Das einzige Rezept, um die Staatsschulden zu tilgen, scheint für die liberal-konservative Regierung das Sparen zu sein, wobei sie wirtschaftsfördernde und nachhaltige Maßnahmen intelligenter Staatsausgaben aus den Augen verliert. Statt auf höhere oder neue Steuern zu setzen, will sie beim eigenen Personal sparen: die Gehälter der Staatsangestellten werden nicht inflationsbereinigt, die der Beamten direkt eingefroren. Dabei kann der Staat als Arbeitgeber schon lange in der Konkurrenz um Fachpersonal nicht mit dem privaten Sektor mithalten. Angekündigte Sparmaßnahmen sollen auch das durch die Pandemie gebeutelte Gesundheitswesen treffen. Das aufgebrachte medizinische Personal droht mit Streiks. Solche und andere Kürzungen wie die Abschaffung von Vergünstigungen der Fahrpreise im öffentlichen Verkehr für Senior:innen und Studierenden, sind dabei für den Staatshaushalt nur ein Tropfen auf den heißen Stein, aber für die wirtschaftlich Schwächeren durchaus spürbar.

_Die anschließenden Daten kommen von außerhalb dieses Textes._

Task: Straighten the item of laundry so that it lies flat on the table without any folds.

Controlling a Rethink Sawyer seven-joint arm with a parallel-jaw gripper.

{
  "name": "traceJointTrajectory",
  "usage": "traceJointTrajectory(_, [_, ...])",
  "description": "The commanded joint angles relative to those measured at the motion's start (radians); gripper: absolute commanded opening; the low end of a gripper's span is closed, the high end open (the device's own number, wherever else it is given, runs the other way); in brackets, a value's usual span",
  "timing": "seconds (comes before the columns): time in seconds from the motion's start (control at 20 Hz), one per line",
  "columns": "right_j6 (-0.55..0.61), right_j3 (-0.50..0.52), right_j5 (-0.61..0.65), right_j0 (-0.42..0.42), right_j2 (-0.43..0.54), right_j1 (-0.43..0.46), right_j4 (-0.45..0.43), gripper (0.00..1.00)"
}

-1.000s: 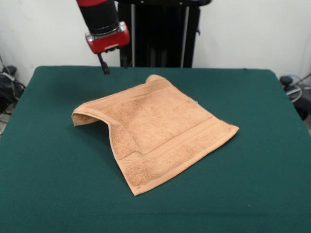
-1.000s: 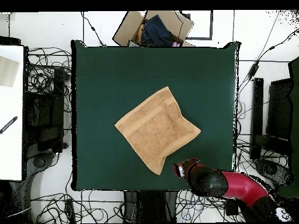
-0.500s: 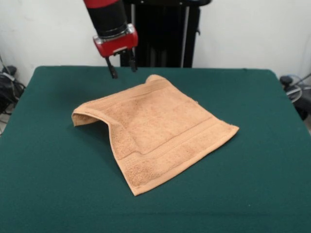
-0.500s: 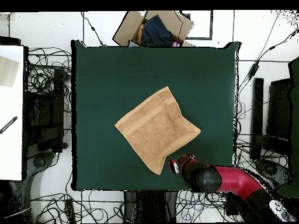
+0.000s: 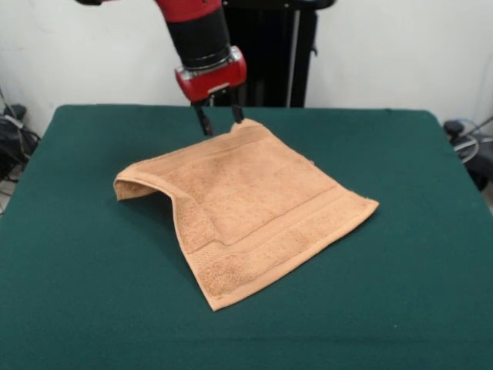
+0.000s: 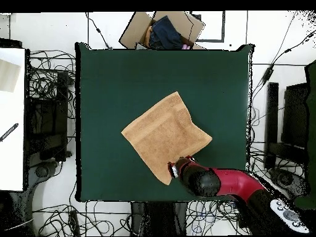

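Towel (image 5: 246,204) lies rumpled on the green table (image 5: 400,308), one corner curled under. I see the gripper (image 5: 219,121) above its far corner, fingers spread and empty.

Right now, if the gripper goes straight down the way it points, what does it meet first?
Most likely the far edge of the peach-orange towel: the open gripper points down right at that edge. Depth is unclear, so one finger may land on the green table beside it.

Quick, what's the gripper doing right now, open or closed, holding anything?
Gripper: open, holding nothing, its two fingers apart above the far edge of the towel.
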Motion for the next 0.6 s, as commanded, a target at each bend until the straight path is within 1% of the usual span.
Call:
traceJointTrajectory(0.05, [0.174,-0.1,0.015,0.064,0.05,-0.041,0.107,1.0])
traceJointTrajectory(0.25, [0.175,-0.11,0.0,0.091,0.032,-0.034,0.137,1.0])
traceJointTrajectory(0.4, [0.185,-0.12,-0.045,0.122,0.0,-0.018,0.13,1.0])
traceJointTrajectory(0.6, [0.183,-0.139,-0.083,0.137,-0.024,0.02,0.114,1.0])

Viel mehr als der ohne Not eingeschlagene Kurs der Sparpolitik, würden den durch die Pandemie, die Inflation sowie die steigenden Energiepreise und Mieten gebeutelten Tschech:innen die längst fälligen Investitionen in die Bildung, Gesundheitswesen, Soziales, nachhaltige Energiewirtschaft und sozial-ökologischen Umbau nützen. Wenn die Regierung es versäumt, hier konstruktivere Ansätze zu finden, kann es sie im Handumdrehen das hart gewonnene Vertrauen kosten – auch das Narrativ vom hochverschuldeten Staat, der aus der Kurve rast, wenn man nicht sofort die  Schuldenbremse durchtritt, wird das nicht verhindern können. Schon jetzt lauern die Konkurrenten, um bei den kommenden Wahlen die Versäumnisse der Regierung auszuschlachten: Ex-Premierminister Babiš hat bereits angekündigt, dass er am Rennen um die Nachfolge von Staatspräsident Zeman in 2023 teilnehmen könnte.